The agency’s crews, she added, were “as always, working hard and fast and doing great work. Give them room to work and be safe.”

Subway service itself was largely uninterrupted, with only the northernmost end of the A line shut down as a result of the rains, officials said.

In an interview, Ms. Feinberg said the flooding of stations on Thursday was a result of a confluence of factors: underground drains being overwhelmed by the ferocity of the rain; vents and stairways serving as conduits for the same reason; and street-level flooding spilling over curbs and down into the subway.

She also said that the rain’s impact on Upper Manhattan was unusual.

“What was different about this storm was that we got pounded by rain in places that don’t typically flood,” she said, adding that while A train service from 181st Street to 207th Street was still suspended as of 8:30 p.m., the flooding problems at 157th Street had largely been cleared several hours earlier.

Ms. Feinberg also urged users of the subway to put their safety first, to be patient and not to try to enter stations that appeared impassable.

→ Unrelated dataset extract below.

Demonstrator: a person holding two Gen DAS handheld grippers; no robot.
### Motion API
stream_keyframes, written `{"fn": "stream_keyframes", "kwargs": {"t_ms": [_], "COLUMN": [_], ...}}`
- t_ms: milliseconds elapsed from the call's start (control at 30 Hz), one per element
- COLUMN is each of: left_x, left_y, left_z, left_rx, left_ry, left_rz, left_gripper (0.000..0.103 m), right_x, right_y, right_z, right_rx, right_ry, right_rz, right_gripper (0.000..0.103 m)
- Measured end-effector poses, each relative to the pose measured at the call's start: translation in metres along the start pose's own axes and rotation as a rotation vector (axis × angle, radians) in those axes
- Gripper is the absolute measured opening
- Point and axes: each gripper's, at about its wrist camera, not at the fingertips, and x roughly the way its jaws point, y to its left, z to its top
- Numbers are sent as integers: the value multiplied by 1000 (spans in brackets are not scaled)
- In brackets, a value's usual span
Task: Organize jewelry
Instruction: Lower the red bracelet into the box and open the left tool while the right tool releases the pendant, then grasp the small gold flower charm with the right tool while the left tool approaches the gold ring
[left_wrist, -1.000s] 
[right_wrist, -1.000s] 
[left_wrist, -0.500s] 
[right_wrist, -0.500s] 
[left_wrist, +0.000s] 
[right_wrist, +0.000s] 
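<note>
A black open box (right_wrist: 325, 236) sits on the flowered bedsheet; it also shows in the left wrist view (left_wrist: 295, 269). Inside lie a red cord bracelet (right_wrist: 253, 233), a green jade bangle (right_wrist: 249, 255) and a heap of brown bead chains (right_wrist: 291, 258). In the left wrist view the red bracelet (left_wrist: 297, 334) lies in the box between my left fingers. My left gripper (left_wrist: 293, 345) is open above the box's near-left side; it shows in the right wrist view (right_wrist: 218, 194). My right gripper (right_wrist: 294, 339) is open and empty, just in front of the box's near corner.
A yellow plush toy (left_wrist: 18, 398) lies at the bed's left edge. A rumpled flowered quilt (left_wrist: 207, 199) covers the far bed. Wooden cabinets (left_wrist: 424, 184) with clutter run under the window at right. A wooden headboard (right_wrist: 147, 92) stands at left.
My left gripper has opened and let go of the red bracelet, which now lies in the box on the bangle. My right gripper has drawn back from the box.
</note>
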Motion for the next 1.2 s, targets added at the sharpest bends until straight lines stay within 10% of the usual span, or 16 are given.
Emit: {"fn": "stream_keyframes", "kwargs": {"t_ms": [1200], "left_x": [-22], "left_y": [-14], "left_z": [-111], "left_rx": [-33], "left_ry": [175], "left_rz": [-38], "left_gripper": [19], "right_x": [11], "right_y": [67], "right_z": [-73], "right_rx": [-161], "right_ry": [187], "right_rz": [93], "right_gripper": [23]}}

Responding to a video of the scene at that station earlier Thursday, Eric Adams, the newly declared winner of the city’s Democratic mayoral primary, took aim at the Metropolitan Transportation Authority, the parent of Ms. Feinberg’s agency, in a message on Twitter.

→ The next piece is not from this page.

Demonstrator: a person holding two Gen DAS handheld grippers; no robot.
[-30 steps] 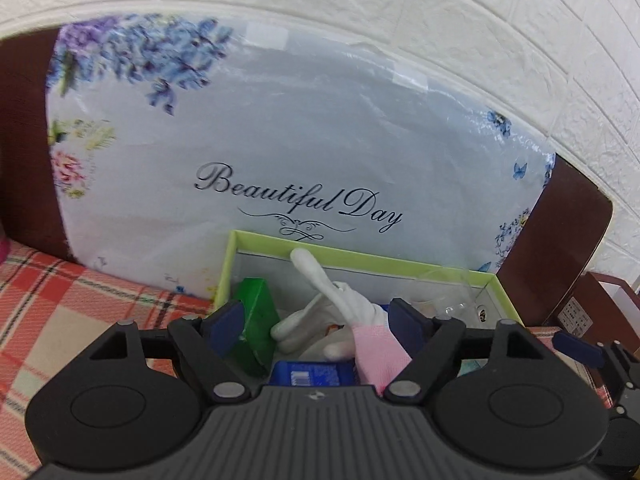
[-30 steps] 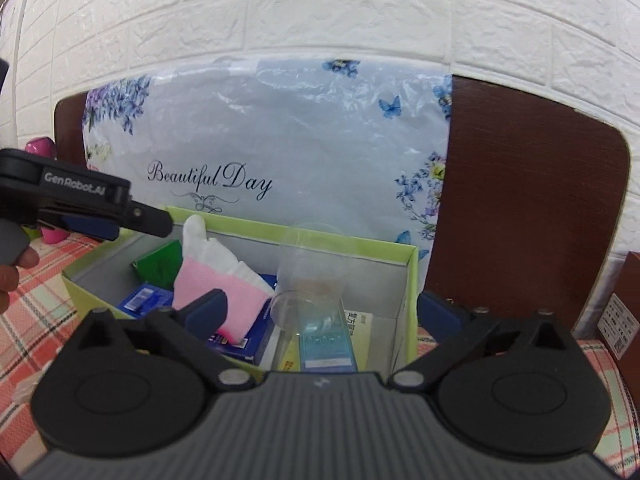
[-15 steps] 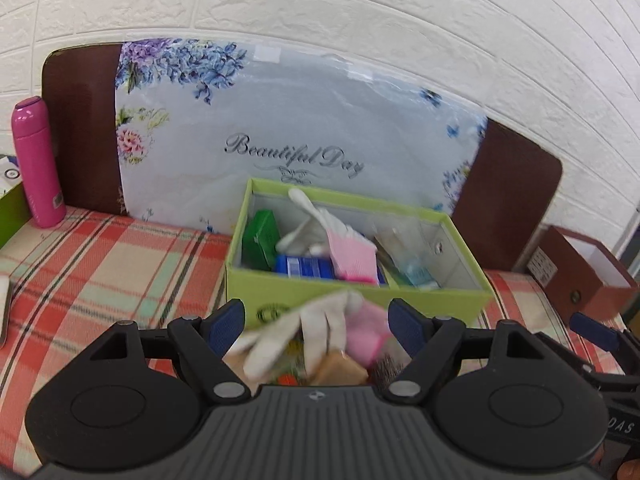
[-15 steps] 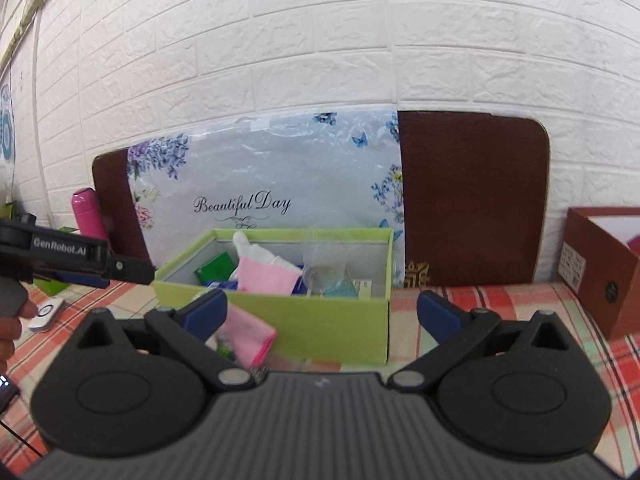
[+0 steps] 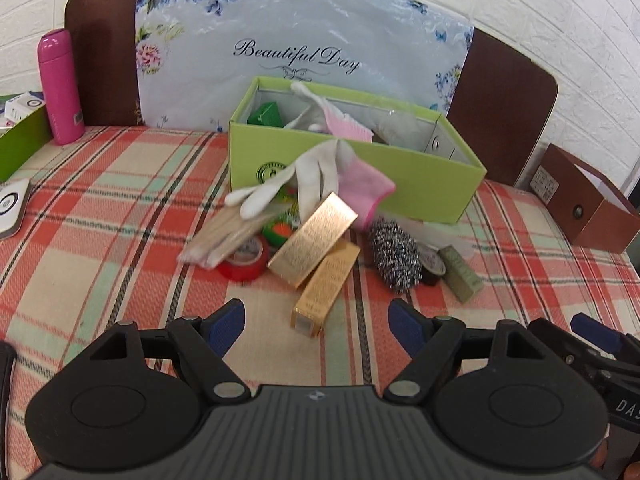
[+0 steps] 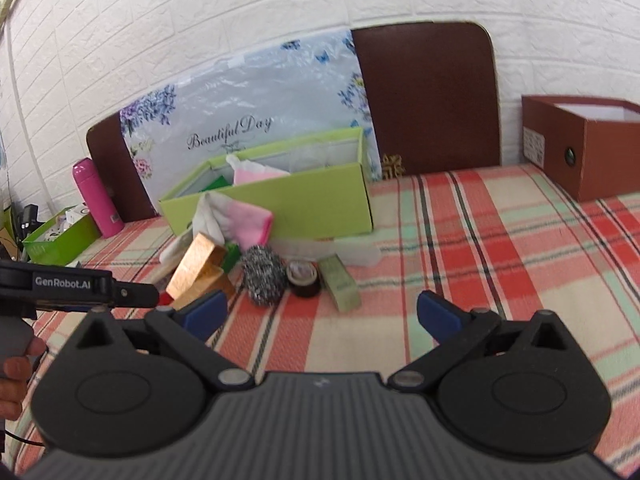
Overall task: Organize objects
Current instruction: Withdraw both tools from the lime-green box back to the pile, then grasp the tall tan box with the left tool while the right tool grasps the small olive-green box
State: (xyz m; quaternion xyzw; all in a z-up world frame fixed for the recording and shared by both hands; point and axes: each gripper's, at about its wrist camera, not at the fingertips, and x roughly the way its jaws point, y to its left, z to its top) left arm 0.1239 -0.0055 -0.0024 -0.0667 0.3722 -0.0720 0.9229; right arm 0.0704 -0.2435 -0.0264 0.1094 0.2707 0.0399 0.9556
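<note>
A lime-green box (image 5: 420,184) stands on the plaid cloth with a white-and-pink glove (image 5: 348,128) and other items inside. Before it lies a heap: a second glove (image 5: 320,176), two gold cartons (image 5: 314,236), a red tape roll (image 5: 244,264), a bundle of wooden sticks (image 5: 224,236), a steel scourer (image 5: 394,254), a dark jar (image 5: 432,264) and an olive carton (image 5: 460,274). My left gripper (image 5: 318,324) hovers open and empty just short of the gold cartons. My right gripper (image 6: 322,312) is open and empty in front of the scourer (image 6: 264,276) and olive carton (image 6: 342,288).
A pink bottle (image 5: 60,88) and another green box (image 5: 16,148) stand at the far left, with a white device (image 5: 12,208) nearby. A brown box (image 5: 588,208) sits at the right. A floral bag (image 5: 300,40) leans on the brown headboard behind.
Both grippers have drawn back from over the green box, so the heap of objects before it has come into view. The right view has rolled. Jaws stay as wide as before.
</note>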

Mr. Adams also called for the adoption of a languishing plan that would enact congestion pricing, charging motorists who enter Midtown Manhattan as a way of giving the transportation authority a financial infusion.

“This is what happens,” Mr. Adams wrote, when the authority “makes bad spending decisions for decades. We need congestion pricing $ ASAP to protect stations from street flooding, elevate entrances and add green infrastructure to absorb flash storm runoff. This cannot be New York.”

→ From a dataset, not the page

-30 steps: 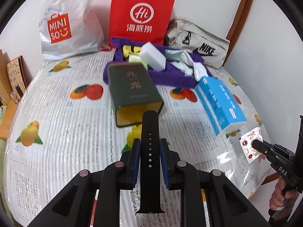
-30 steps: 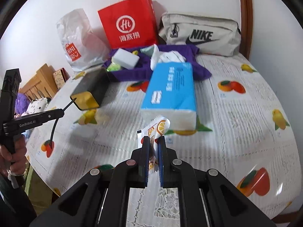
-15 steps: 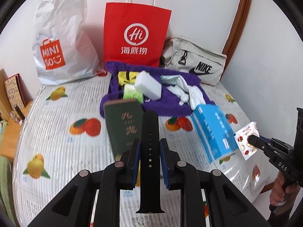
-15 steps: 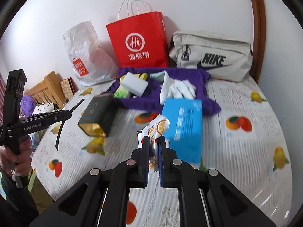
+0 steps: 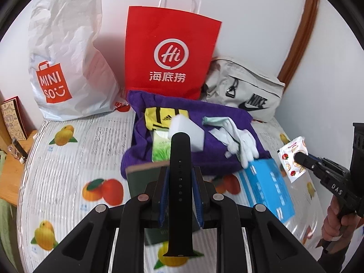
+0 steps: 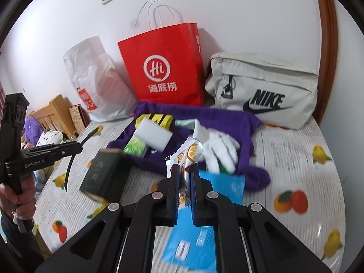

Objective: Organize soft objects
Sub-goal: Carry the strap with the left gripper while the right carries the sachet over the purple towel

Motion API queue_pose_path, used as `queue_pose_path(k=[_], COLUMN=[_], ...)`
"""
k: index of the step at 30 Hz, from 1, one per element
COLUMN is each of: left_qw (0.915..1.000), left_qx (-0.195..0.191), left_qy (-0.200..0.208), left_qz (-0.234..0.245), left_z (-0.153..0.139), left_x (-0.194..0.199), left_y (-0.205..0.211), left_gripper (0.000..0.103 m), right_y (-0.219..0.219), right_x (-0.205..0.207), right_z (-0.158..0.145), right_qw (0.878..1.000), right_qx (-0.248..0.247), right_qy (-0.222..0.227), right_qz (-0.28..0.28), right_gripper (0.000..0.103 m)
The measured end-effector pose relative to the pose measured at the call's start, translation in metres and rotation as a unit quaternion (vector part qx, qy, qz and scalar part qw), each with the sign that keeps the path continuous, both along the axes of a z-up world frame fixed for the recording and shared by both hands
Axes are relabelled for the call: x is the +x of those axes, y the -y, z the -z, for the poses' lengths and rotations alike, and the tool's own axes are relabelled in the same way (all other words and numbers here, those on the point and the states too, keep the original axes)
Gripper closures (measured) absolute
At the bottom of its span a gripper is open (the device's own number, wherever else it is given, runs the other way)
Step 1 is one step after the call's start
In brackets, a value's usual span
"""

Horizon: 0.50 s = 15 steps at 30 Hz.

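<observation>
My left gripper (image 5: 180,170) is shut on a black watch strap (image 5: 180,159) that stands upright between the pads, held above the table. My right gripper (image 6: 184,170) is shut on a white snack packet (image 6: 193,151) printed with orange slices; it also shows in the left wrist view (image 5: 292,157). A purple cloth (image 5: 204,113) lies ahead, holding a yellow Adidas item (image 5: 159,118), a white sponge (image 6: 152,135), a green pack (image 6: 135,146) and white gloves (image 6: 219,150). The left gripper shows in the right wrist view (image 6: 77,146) with the strap (image 6: 72,159).
A dark green tin (image 6: 104,175) and a blue tissue pack (image 5: 268,186) lie on the fruit-print tablecloth (image 5: 68,170) in front of the cloth. A red paper bag (image 5: 168,52), a white Miniso bag (image 5: 66,56) and a beige Nike bag (image 6: 264,91) stand against the back wall.
Both grippers have risen and moved forward toward the purple cloth, each keeping its hold. The tin and tissue pack now sit lower in both views.
</observation>
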<state>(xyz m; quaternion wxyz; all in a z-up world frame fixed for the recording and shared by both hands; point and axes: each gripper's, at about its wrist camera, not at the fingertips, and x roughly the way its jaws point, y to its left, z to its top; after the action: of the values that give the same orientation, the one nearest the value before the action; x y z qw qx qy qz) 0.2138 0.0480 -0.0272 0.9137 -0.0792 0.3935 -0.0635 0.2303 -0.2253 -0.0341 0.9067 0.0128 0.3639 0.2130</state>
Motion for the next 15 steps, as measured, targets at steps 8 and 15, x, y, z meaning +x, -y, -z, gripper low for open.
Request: queue_pose_path(k=[8,15], left_qw=[0.9999,0.9997], left_qx=[-0.008,-0.006], left_qy=[-0.005,-0.007], left_qz=[-0.013,-0.023], left_z=[0.005,0.009], left_x=[0.037,0.06], left_y=[-0.008,-0.015], left_gripper=[0.083,0.083], right_y=[0.0,0.004], right_x=[0.049,0.09], right_z=[-0.003,0.007], right_qw=[1.0,1.0], right_qx=[-0.012,-0.018], right_qy=[0.005,-0.011], right_qz=[0.007,0.018], right_gripper=[0.094,0.094])
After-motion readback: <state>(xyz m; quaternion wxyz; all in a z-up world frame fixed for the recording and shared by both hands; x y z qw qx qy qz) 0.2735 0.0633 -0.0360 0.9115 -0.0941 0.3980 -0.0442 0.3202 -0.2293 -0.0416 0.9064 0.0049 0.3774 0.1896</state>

It is not possible to immediately draw a connection between one heavy downpour and climate change. Climate scientists may try to do that, by undertaking what is known as an attribution study, in the coming weeks or months.

But the United States and other parts of the world have already seen an increase in the frequency of extreme rainstorms as the world warms. And the frequency is likely to increase as warming continues. One basic reason is that warmer air holds more moisture.

Even on a dry day, water is a threat to a subway system that runs on electrical power. And floods caused by broken water mains and natural disasters like Hurricane Sandy periodically swamp the subway, which is bored through layers of stone, traverses stopped-up natural springs and is surrounded by groundwater.

Local highways faced their own problems on Thursday, with the most serious on a section of the Major Deegan Expressway near East 179th Street in the Bronx. Police officers used a barrier truck to rescue more than a dozen people after their cars got caught in the fast-rising waters, officials said.

Joe Pollina, a Weather Service meteorologist, described the day’s storms as “severe” and potentially dangerous because of the potential for flash floods.

“You could be in trouble if you get caught in the wrong place at the wrong time,” Mr. Pollina said.

Both the transportation authority and New York City Transit had put various measures in place for the storm’s arrival.

Those steps included banning empty tractor-trailers and other trucks on some bridges starting at midnight and deploying crews at key points in the subway system and the authority’s commuter rail lines, the Long Island Rail Road and Metro-North, to ensure that trains kept running throughout the day, officials said.

The storm’s imminent arrival prompted the closing of New York City’s mobile coronavirus vaccination sites on Friday, officials said.

Henry Fountain contributed reporting.